▶ **WHAT YOU HAVE TO DO**
Filter the records for lines holding the string "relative".

▶ **STORED DATA**
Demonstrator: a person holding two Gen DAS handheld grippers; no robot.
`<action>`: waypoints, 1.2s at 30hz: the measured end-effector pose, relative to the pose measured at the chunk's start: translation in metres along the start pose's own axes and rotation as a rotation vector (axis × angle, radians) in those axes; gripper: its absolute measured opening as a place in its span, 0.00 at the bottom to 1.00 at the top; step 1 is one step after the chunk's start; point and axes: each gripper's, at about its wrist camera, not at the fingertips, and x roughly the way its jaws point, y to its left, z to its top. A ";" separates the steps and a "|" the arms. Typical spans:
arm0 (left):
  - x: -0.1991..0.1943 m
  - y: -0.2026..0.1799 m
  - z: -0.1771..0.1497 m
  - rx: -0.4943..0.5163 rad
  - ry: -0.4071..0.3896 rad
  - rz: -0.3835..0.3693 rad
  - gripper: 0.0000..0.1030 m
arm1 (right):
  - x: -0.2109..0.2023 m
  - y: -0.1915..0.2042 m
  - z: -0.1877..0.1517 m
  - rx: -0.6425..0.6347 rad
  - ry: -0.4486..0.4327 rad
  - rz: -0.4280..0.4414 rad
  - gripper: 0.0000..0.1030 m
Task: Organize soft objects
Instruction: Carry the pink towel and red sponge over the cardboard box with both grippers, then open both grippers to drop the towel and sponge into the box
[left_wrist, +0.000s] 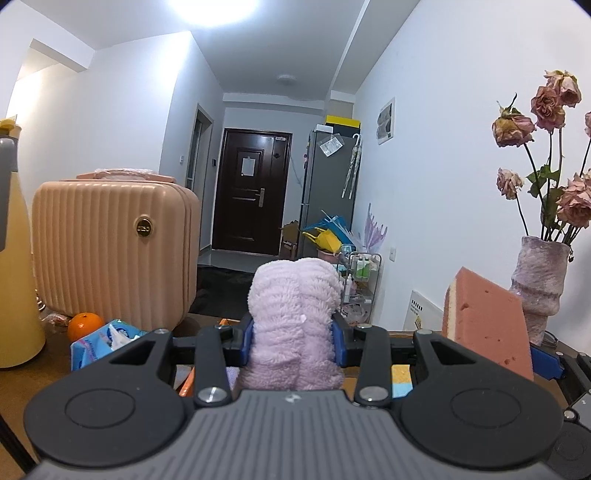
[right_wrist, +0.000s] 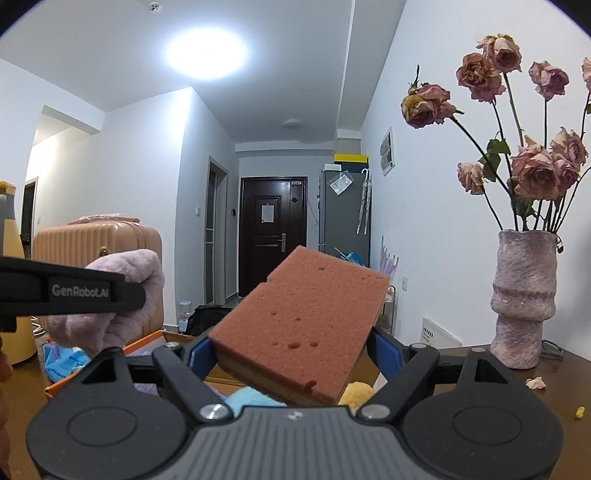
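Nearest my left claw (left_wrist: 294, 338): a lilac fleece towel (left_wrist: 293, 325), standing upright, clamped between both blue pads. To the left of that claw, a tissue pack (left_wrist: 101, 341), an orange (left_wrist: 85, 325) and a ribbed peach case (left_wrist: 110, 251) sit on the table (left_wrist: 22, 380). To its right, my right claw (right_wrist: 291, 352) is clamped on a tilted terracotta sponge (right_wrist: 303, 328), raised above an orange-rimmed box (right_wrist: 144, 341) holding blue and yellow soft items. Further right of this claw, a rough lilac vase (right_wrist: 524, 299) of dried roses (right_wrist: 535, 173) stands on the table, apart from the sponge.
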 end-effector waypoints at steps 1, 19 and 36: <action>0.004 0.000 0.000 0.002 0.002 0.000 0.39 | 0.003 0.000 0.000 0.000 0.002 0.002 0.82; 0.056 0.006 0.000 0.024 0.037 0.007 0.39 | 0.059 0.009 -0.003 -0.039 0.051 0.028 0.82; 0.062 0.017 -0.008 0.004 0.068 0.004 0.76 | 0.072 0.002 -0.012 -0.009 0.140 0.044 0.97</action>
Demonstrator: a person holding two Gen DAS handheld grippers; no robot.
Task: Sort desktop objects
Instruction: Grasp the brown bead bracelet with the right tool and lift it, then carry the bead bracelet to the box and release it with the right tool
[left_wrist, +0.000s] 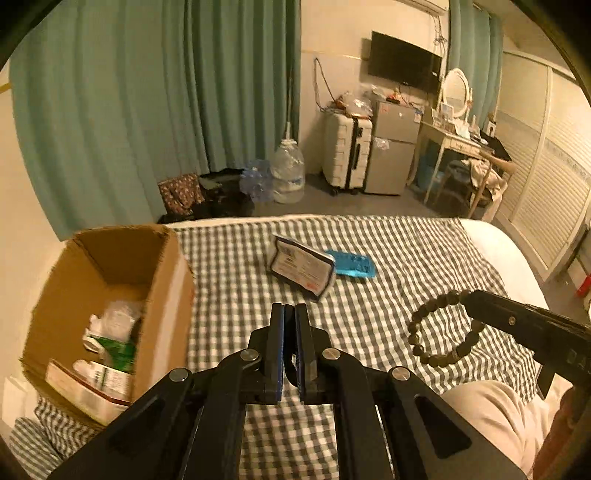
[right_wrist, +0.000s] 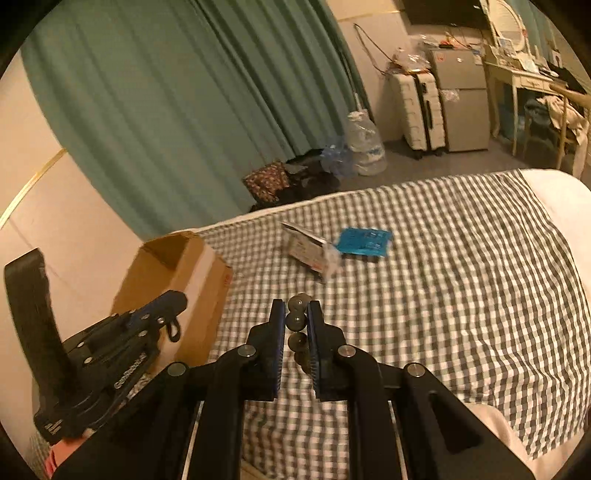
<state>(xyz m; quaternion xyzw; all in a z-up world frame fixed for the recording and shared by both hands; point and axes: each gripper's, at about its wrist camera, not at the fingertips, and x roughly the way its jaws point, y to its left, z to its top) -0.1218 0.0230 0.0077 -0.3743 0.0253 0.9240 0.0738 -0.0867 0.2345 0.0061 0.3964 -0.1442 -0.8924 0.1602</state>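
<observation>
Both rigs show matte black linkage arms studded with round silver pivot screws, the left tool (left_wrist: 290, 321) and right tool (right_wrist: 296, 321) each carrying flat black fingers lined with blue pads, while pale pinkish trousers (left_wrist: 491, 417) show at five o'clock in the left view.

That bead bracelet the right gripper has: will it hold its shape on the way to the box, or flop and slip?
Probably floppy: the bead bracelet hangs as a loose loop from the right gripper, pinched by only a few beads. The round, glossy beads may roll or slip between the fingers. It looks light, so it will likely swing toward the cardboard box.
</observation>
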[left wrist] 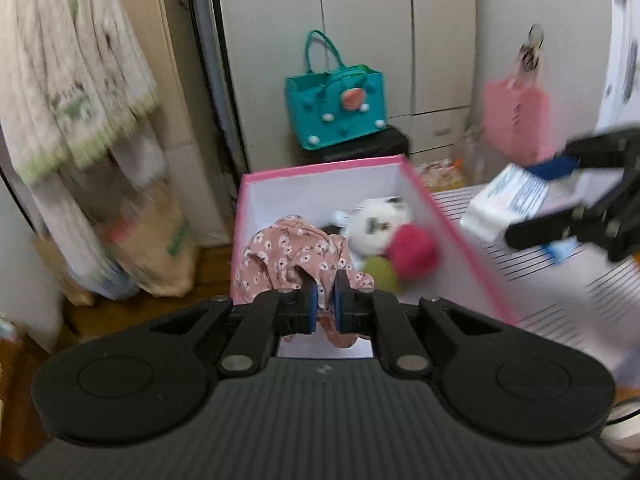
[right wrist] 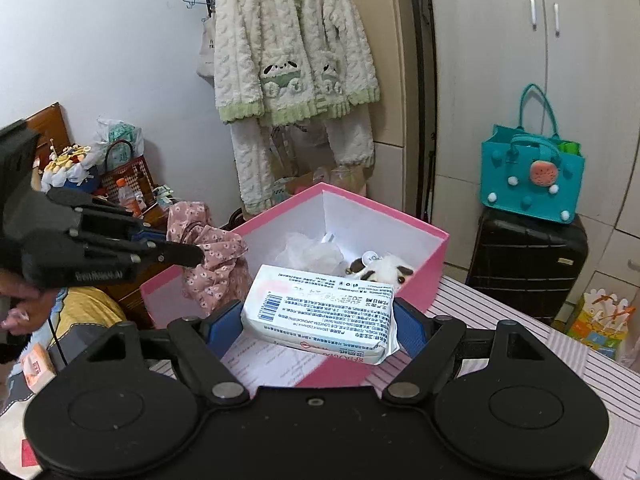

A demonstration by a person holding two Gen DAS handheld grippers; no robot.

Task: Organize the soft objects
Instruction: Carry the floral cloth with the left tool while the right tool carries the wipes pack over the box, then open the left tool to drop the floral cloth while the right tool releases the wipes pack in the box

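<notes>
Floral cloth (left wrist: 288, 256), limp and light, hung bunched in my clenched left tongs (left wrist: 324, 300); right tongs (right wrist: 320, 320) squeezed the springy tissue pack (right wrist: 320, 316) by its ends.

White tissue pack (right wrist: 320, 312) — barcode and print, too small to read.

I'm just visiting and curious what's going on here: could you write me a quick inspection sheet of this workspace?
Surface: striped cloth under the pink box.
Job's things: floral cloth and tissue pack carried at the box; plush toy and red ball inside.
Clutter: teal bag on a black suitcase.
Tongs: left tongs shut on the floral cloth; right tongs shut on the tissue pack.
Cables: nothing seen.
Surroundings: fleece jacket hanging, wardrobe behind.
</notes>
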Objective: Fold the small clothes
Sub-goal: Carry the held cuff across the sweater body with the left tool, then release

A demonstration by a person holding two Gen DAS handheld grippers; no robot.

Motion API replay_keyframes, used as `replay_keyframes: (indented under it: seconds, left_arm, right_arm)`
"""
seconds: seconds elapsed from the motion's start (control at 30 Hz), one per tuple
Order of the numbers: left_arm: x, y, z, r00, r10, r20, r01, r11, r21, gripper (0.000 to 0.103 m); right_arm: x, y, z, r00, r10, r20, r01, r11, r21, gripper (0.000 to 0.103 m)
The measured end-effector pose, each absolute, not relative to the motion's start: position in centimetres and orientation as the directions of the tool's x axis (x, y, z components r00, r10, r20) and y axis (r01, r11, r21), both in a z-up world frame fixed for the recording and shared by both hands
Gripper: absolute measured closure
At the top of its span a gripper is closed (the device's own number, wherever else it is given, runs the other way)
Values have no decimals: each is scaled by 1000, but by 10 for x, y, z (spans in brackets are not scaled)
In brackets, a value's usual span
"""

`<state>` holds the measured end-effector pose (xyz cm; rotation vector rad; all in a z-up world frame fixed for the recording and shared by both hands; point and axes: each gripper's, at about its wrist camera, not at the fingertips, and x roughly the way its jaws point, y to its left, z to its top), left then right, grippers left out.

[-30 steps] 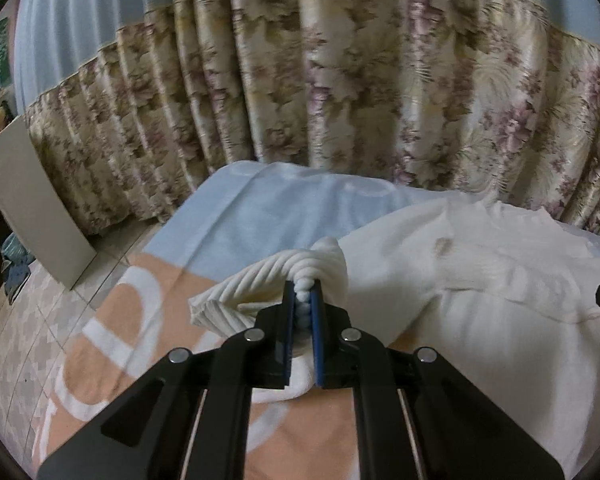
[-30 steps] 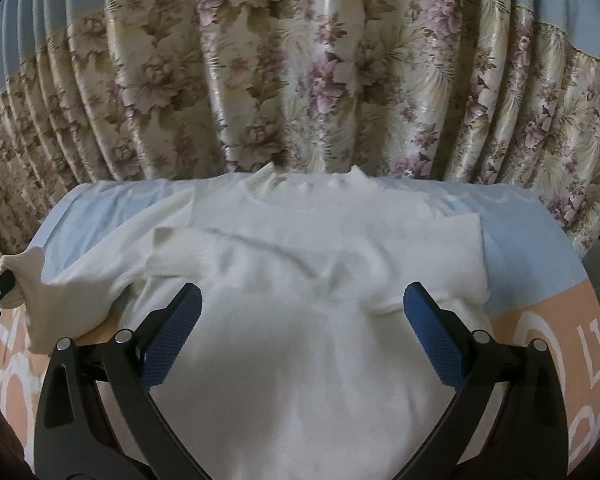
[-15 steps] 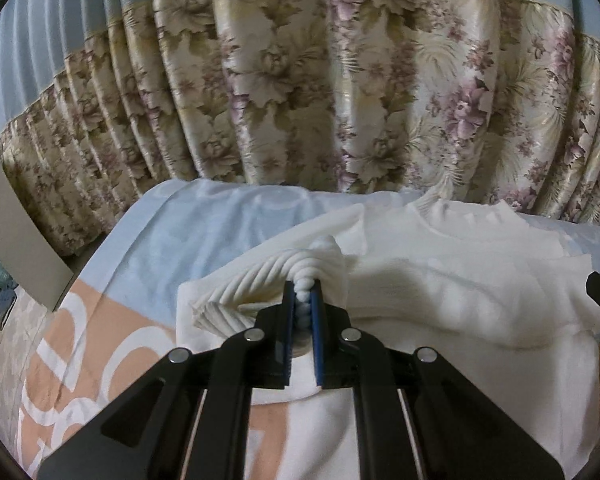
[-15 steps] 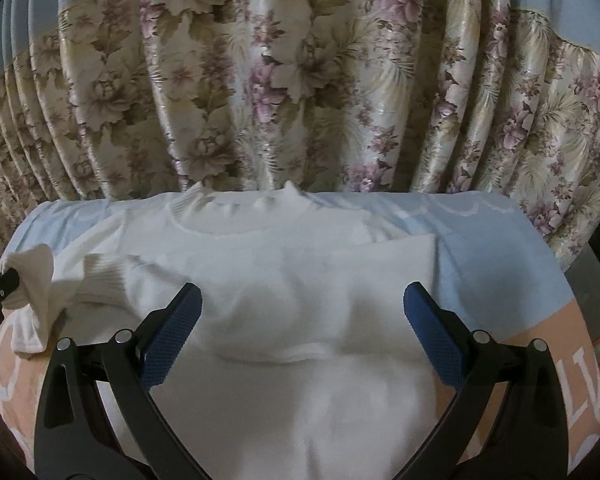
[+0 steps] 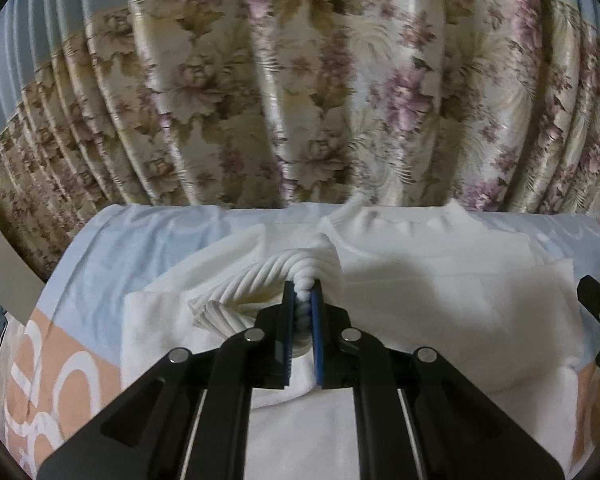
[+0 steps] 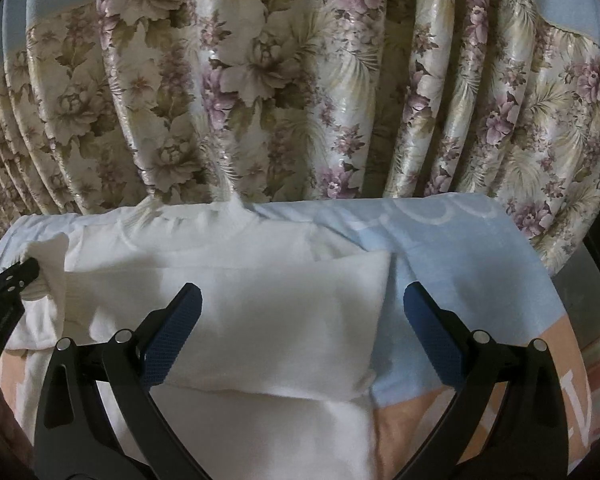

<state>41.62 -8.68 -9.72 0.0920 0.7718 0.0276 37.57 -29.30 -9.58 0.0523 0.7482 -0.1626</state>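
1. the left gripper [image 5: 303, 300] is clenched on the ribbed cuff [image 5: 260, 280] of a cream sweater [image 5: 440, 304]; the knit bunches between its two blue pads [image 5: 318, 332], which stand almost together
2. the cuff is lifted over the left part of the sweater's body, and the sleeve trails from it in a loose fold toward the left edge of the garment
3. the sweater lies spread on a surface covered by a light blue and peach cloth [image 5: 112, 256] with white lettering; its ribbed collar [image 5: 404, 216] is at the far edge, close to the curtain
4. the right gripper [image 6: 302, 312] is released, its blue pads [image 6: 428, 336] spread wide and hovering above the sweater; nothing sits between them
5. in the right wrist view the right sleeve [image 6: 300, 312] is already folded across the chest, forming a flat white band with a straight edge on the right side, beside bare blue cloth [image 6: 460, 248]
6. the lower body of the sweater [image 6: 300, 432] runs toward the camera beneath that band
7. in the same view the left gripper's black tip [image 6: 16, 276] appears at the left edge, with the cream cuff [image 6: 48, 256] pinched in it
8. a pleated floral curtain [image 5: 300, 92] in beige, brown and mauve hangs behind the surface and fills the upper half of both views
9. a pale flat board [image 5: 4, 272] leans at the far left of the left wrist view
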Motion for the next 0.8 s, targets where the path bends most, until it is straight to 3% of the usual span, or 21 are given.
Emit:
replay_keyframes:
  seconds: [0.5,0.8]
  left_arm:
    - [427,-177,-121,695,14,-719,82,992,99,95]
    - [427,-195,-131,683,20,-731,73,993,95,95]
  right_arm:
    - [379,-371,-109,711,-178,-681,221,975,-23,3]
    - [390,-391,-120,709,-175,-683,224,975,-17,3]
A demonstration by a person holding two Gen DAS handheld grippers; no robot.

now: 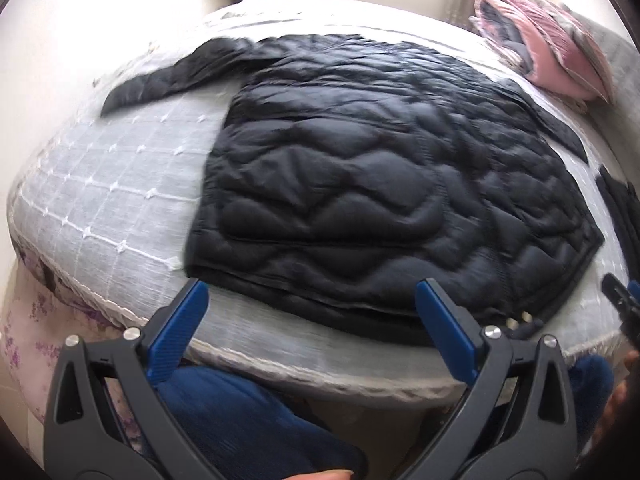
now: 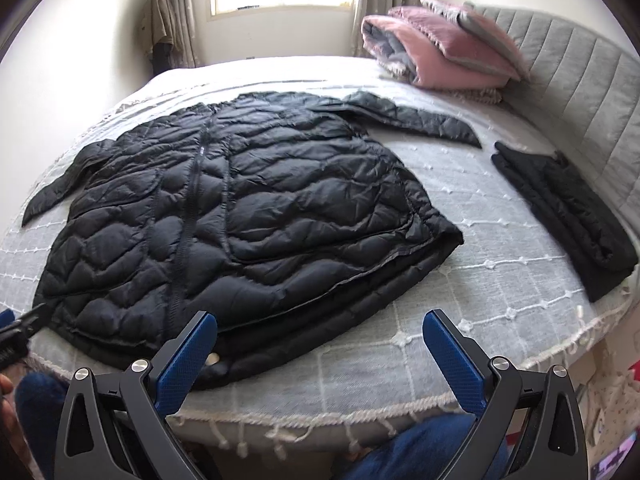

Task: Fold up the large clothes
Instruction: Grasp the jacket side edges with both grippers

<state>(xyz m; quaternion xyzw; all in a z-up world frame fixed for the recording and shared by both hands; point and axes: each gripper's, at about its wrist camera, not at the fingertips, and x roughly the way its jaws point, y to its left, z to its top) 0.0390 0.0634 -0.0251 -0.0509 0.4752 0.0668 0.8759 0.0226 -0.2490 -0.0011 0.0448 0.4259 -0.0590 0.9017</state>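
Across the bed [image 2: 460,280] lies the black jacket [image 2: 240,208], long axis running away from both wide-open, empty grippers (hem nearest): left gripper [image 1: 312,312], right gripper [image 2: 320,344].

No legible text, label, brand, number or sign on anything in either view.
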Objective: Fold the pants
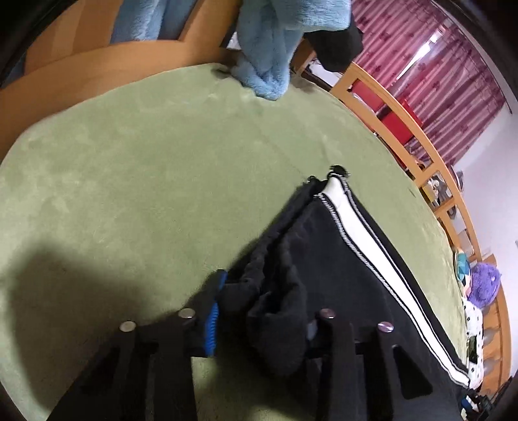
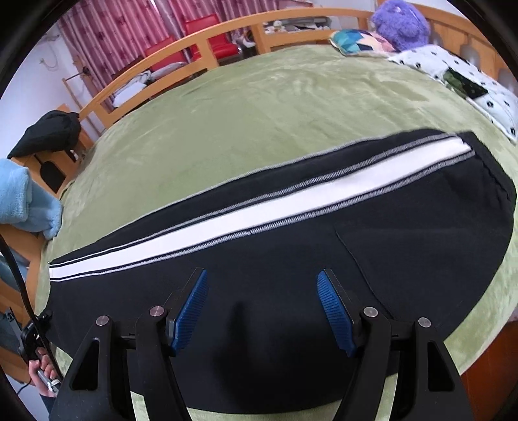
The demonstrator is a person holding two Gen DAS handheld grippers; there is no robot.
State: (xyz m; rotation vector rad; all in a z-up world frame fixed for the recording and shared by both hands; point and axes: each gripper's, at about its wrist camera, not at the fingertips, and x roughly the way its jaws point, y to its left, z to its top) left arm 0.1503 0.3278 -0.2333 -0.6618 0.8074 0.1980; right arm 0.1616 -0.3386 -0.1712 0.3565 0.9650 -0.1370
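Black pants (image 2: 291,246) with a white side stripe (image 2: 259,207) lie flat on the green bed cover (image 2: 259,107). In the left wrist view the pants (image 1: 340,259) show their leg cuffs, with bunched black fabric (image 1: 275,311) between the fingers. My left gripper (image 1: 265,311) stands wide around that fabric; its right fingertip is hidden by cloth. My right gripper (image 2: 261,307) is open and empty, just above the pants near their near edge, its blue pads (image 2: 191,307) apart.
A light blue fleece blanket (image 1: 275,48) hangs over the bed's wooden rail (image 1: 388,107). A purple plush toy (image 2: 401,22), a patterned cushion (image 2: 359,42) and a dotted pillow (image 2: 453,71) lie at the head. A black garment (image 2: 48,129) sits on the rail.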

▶ **YOUR SOLUTION**
`<action>`: waypoints, 1.2s at 30hz: the measured end-effector pose, relative to the pose measured at the chunk's start: translation in metres along the start pose's own axes and rotation as a rotation vector (axis × angle, radians) in those axes; gripper: its absolute measured opening as a place in its span, 0.00 at the bottom to 1.00 at the top; step 1 is one step after the chunk's start; point and axes: each gripper's, at about its wrist camera, not at the fingertips, and x roughly the way its jaws point, y to its left, z to its top. A ";" separates the steps and a "|" the arms. Typical spans:
The measured end-effector pose, each absolute, not relative to the motion's start: position in centimetres and orientation as the directions of the tool's x axis (x, y, z components r00, r10, r20) and y axis (r01, r11, r21), both in a z-up world frame fixed for the recording and shared by both hands

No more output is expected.